**Exercise goal:** From the records that follow, copy every line that contains the word "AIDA".

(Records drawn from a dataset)
================================
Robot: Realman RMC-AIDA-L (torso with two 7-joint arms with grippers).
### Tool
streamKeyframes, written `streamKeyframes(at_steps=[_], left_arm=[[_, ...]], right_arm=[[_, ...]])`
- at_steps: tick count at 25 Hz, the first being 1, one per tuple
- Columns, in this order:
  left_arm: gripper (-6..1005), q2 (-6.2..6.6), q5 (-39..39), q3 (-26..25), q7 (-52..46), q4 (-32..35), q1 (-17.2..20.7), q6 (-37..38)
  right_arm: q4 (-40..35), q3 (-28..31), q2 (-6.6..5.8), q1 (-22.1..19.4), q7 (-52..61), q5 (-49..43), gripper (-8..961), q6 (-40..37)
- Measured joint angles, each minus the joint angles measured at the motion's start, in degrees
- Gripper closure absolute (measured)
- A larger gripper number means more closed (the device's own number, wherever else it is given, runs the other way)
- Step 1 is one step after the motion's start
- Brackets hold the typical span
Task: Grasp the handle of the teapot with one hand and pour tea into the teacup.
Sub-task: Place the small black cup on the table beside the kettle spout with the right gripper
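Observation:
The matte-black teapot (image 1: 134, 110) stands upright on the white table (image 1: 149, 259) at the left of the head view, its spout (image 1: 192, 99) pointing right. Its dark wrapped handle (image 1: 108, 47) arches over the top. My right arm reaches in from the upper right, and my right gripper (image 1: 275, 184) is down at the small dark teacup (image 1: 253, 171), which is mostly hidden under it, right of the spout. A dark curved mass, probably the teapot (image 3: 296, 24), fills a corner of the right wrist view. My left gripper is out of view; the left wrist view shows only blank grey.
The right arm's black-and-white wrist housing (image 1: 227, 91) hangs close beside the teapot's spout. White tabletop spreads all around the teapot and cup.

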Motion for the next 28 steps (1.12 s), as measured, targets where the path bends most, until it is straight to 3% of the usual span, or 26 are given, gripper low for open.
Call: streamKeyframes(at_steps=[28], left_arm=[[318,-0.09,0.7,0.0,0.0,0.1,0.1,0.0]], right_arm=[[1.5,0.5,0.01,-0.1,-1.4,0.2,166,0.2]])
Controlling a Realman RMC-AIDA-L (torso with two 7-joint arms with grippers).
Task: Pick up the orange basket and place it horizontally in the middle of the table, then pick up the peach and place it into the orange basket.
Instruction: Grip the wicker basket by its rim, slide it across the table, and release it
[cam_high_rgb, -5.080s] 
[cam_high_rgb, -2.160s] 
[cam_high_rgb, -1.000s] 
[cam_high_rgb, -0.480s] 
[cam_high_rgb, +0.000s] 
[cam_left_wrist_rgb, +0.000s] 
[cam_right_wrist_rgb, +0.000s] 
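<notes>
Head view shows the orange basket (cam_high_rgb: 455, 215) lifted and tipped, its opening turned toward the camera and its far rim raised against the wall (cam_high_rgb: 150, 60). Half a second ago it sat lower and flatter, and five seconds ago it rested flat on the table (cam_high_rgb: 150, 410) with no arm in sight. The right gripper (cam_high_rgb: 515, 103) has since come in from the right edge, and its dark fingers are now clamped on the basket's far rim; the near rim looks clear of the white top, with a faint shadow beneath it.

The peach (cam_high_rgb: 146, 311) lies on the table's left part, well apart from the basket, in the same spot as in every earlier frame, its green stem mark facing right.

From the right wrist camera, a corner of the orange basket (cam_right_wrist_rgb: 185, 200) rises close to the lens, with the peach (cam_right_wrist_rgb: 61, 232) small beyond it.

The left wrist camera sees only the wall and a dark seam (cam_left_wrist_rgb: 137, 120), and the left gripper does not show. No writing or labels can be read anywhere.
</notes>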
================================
**Response to this exercise:**
Robot: Realman RMC-AIDA-L (torso with two 7-joint arms with grippers).
Controlling a Realman RMC-AIDA-L (torso with two 7-joint arms with grippers).

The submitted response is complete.